Effect of In Vitro Gastrointestinal Digestion on Phenolic Compounds

The health benefits of the plant food are closely related to its chemical composition and bioactivity of these molecules depends on their release from the food matrix, their stability during gastrointestinal digestion, and their absorption from the intestine [1]. In this study, we have incorporated in vitro simulated gastrointestinal digestion to analyze the stability of WRF phenolic compounds. Changes in the concentration of identified phenolic compounds, analyzed by RP-HPLC, in samples obtained at different times of in vitro simulated digestion of fresh raspberries are presented in Table 3. Results showed that the gastric level (after 1 and 2 h) of gallic acid decreased, while its concentration significantly (p ˂ 0.05) increased in the intestinal simulated fluid after 3 and 4 h of digestion compared to the first hour of the digestion. Anthocyanins cyanidin-3-glucoside and cyanidin-3-sophoroside, as well as catechin, demonstrated a high degree of release after 1 h of digestion (gastric phase), while their concentrations were slightly affected during the intestinal phase of digestion. Ellagic acid also seemed to be resistant against gastric conditions, while its intestinal level was found to be declined.

Table 3 Phenolic compounds content in the wild raspberries (mg/100 g FW) during simulated in vitro gastrointestinal digestion
Full size table

Overall, other studies that analyzed the bioaccessibility of phenolic compounds from different raspberries products (extracts, juices or pulps) reported that flavonoids and phenolic acids show higher bioaccessibility than anthocyanins [1]. According to McDougall et al. [31], all the total phenolics and anthocyanins of the raspberry extract survived gastric digestion and all eight anthocyanins identified in raspberry were detected in the extract and the postgastric samples at similar yields, which is in agreement with the results obtained in our study.
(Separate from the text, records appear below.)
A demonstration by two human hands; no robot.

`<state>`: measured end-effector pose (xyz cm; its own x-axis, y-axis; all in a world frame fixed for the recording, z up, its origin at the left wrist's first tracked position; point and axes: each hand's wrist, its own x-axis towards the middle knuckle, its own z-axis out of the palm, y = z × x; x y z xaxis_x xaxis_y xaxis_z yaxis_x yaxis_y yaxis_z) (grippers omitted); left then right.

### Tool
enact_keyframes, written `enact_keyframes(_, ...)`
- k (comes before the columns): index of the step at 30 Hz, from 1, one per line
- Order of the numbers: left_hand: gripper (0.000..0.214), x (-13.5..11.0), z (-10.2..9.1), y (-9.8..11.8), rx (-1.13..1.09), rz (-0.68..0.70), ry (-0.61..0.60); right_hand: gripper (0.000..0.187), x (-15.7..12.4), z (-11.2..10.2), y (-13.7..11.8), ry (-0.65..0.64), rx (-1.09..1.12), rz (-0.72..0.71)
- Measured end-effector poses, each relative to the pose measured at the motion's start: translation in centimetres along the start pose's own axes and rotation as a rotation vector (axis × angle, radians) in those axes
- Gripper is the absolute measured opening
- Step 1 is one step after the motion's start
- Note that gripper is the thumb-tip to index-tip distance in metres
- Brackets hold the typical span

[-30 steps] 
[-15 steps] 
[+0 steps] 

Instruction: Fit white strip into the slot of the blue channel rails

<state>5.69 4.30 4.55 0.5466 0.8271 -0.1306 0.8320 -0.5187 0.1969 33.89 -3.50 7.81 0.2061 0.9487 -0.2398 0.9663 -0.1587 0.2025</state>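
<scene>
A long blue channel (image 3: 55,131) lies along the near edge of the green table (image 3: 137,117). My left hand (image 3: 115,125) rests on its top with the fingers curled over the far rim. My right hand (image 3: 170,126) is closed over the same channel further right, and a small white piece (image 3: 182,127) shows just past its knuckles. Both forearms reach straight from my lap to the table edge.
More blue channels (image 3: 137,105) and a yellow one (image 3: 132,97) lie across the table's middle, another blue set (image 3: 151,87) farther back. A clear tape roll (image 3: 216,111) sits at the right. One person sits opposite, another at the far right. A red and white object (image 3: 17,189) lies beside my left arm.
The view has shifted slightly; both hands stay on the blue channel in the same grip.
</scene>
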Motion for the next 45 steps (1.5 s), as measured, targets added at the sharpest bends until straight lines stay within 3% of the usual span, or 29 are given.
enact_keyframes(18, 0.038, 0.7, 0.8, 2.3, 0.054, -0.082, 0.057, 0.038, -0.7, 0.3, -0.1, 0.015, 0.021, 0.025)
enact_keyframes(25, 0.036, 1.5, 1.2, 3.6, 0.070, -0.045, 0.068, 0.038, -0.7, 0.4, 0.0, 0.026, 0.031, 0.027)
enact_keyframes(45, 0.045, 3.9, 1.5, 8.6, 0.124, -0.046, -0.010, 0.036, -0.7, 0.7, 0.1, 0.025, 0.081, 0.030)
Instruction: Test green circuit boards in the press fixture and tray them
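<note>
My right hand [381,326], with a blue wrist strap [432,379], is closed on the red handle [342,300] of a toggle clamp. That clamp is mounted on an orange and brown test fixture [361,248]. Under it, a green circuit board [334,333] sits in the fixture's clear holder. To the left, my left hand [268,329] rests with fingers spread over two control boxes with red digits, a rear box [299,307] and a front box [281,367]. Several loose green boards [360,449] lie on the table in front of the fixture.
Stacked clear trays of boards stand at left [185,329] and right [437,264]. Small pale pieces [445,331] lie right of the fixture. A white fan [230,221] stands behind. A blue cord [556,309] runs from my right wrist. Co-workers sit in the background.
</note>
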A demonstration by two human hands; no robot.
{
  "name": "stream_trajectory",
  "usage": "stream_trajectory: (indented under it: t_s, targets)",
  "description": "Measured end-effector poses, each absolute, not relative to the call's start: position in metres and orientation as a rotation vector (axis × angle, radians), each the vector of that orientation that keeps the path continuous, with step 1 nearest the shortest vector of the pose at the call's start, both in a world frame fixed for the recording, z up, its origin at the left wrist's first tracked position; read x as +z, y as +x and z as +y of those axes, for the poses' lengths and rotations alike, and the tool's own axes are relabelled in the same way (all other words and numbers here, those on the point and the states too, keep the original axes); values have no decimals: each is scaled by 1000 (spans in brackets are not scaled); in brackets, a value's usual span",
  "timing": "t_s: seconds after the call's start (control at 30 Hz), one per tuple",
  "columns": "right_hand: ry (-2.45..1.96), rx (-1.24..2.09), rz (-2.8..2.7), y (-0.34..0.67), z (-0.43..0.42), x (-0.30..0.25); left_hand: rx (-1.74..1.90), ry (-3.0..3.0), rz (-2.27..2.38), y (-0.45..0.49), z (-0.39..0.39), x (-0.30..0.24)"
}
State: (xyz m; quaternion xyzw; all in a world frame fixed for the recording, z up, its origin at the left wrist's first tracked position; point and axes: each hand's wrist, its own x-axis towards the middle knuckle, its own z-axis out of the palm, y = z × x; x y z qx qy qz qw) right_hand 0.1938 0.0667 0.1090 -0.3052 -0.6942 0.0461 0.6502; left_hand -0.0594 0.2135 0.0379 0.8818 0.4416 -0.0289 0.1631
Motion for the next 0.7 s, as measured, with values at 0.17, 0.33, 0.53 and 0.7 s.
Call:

Our results describe the release of phenolic compounds from raspberry fruit during digestion suggesting that anthocyanins, flavonoids, and phenolic acids, may remain in relatively high concentrations to exert beneficial effects on the organism. The results of in vitro digestion together with results of chemical extraction confirmed that although chemical extraction showed certain quantities of phenolic compounds in WRF, not all of these quantities are fully bioavailable for absorption.

Conclusions

The results of this study may serve to expand the knowledge about the present bioactive compounds in the analyzed WRF and indicate that they are a valuable source of phenolics, flavonoids, and anthocyanins as potentially biologically active compounds. RSM was successfully applied to obtain the optimized variables for extraction of the phenolic compounds from WRF. To the best of our knowledge, this is the first study in which UAE has been optimized for the simultaneous extraction of total phenolics, flavonoids, and anthocyanins. This efficient and simple UAE technique together with the HPLC method could be used in further studies based on the examination of phenolic compounds from similar fruit and food sources. The results of chemical composition, antioxidant capacities and simulated in vitro digestion show that WRF can be used as an easily accessible source for dietary intake of natural antioxidants and the development of new food supplements and pharmaceutical products.